Vladimir Jurowskis Einstand beim RSB: Glänzen, funkeln, pumpen
Er ist jung und temperamentvoll. Der neue Chefdirigent treibt direkt mächtig Energie ins Orchester - und das übertrifft sich selbst.
Auf dem Papier ändern sich zwar nur zwei Buchstaben, tatsächlich aber stellt der Wechsel an der Spitze des Rundfunk-Sinfonieorchesters eine echte Zäsur dar. Denn der 44 Jahre alte designierte Chefdirigent Vladimir Jurowski stammt nicht nur aus einer anderen Generation als sein Vorgänger Marek Janowski, sondern hat auch als Interpret ein völlig anderes Temperament als dieser. An das sich die Musiker des Rundfunk-Sinfonieorchesters erst einmal gewöhnen müssen. Neugier und guter Wille sind am Samstag im Konzerthaus sofort zu spüren, als Vladimir Jurowski den Taktstock zum ersten Konzert mit dem Orchester nach seiner Wahl hebt. Doch mit der provokativen Expressivität von Bohuslav Martinus „Doppelkonzert für zwei Streichorchester, Klavier und Pauken“ fremdeln die Musiker des RSB zunächst noch – sie tun sich schwer mit dieser aggressiven Berserker-Musik.

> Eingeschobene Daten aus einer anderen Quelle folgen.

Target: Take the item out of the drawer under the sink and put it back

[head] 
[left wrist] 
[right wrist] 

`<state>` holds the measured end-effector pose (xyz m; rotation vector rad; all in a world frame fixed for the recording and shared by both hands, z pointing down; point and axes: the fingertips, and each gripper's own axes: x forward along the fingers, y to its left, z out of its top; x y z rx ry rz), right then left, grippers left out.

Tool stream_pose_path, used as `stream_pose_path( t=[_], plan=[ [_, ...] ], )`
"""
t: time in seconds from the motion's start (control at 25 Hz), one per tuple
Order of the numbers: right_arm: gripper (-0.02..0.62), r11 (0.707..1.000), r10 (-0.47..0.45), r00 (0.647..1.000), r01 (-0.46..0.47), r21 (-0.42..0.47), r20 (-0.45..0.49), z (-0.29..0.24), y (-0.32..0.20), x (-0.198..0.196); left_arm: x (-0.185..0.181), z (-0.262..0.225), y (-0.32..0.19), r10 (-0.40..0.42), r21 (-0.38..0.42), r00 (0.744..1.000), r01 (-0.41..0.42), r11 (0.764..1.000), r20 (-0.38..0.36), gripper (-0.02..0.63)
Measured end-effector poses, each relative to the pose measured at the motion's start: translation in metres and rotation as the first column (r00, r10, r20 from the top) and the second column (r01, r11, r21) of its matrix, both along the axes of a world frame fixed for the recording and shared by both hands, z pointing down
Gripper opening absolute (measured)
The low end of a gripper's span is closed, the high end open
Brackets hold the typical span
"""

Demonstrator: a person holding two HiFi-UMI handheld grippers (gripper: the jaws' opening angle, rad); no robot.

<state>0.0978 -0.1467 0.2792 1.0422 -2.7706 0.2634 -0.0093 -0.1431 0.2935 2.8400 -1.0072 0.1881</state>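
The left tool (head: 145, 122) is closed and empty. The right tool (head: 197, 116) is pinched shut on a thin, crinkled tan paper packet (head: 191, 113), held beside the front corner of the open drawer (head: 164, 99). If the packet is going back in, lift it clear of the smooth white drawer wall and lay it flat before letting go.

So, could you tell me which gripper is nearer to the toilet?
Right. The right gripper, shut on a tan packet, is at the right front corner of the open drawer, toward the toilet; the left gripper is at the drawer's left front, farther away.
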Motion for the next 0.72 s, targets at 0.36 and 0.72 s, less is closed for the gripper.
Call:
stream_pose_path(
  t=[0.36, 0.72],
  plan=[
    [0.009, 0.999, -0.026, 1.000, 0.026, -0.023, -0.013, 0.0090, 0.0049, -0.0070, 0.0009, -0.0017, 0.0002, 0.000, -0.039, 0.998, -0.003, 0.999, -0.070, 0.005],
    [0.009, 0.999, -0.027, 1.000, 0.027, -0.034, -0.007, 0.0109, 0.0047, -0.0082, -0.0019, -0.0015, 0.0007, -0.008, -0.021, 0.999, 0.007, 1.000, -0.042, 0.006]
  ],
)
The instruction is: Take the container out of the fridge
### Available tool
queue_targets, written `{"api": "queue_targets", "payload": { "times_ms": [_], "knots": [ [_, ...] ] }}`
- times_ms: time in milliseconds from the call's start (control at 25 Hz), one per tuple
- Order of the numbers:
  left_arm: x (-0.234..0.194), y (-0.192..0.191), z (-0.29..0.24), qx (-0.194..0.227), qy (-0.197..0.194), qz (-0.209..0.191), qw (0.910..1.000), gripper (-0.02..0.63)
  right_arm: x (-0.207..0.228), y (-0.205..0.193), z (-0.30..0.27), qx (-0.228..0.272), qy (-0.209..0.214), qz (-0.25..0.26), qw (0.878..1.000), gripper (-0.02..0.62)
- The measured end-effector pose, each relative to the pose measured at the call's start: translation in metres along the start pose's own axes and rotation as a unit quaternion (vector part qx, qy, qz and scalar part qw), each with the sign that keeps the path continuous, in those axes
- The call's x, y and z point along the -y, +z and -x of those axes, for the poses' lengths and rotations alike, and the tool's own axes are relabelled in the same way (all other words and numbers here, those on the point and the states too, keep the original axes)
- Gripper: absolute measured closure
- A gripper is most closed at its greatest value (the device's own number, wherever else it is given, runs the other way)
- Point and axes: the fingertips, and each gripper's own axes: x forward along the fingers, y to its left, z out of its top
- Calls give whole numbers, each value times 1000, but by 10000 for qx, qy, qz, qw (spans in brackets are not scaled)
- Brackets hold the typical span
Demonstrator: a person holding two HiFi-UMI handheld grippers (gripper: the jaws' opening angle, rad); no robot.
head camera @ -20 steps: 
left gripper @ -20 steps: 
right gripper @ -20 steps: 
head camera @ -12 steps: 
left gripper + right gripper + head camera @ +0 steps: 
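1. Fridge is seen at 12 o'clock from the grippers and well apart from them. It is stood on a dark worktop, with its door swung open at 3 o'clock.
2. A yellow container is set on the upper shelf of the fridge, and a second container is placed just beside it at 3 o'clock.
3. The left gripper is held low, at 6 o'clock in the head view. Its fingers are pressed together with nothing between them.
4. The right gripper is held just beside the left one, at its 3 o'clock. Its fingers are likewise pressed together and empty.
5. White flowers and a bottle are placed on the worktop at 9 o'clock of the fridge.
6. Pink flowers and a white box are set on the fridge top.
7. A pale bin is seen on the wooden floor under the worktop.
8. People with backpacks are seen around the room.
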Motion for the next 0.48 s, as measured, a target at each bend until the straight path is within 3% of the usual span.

Die Präzision in Dynamik wie Spieltechnik sind sofort vorhanden, weil sie sich diese Qualitäten mit Marek Janowski erarbeitet haben. Vladimir Jurowski aber muss erst einige Luftsprünge veranstalten, bis die Instrumentalisten auch im Ausdruck einiges mehr wagen und Spaß zeigen an der Scharfkantigkeit des im Jahr 1938 entstandenen Werks: am Dissonanzen-Stanzen, an lauernden Pianissimo-Passagen, die wie tückische Hinterhalte sind, aus denen das Orchester schon bald wieder zur nächsten Attacke hervorstürzt.
Wow-Musik passend für Open-Air-Konzerte
Dass es der neue Chefdirigent schärfer gewürzt mag, wird auch in Sergei Rachmaninows Dritter Sinfonie deutlich. Zunächst lässt Vladimir Jurowski die berühmte „Vocalise“ des russischen Pianisten, Komponisten und Dirigenten spielen, als Beispiel für den bekannten, melancholisch-schwelgerischen Rachmaninow – ein schöner Kunstgriff, damit anschließend der brillante, kosmopolitische Sound der im amerikanischen Exil entstandenen Sinfonie noch viel kontrastreicher hervortreten kann.
Wow-Musik ist das, passend für Open-Air-Konzerte in der Hollywood-Bowl von Los Angeles, abwechslungsreich und handwerklich meisterhaft gemacht wie die besten Film-Soundtracks der dreißiger Jahre. Als gewiefter Maître de Plaisir pumpt Vladimir Jurowski mächtig Energie ins Orchester, und das RSB übertrifft sich selbst, glänzt und funkelt in allen Instrumentengruppen, zelebriert dieses Kaleidoskop unterschiedlichster ästhetischer Einflüsse mit maximaler Klangpracht.
Wie ein Mauerblümchen zwischen zwei Orchideen wirkt da Paul Hindemiths Violinkonzert in diesem Programm: herb und spröde, ohne einen Hauch von Charme. Obwohl der Solopart höllisch schwer ist, verweigert er sich allem, was das Publikum an Virtuosenstücken schätzt. Um so beeindruckender ist die hingebungsvolle Art, mit der Arabella Steinbacher den endlosen Tonketten der Geigenstimme, die sich partout nicht zur sanglichen Melodie formen wollen, dennoch immer wieder zarte, seelenvolle Momente abzulauschen versteht.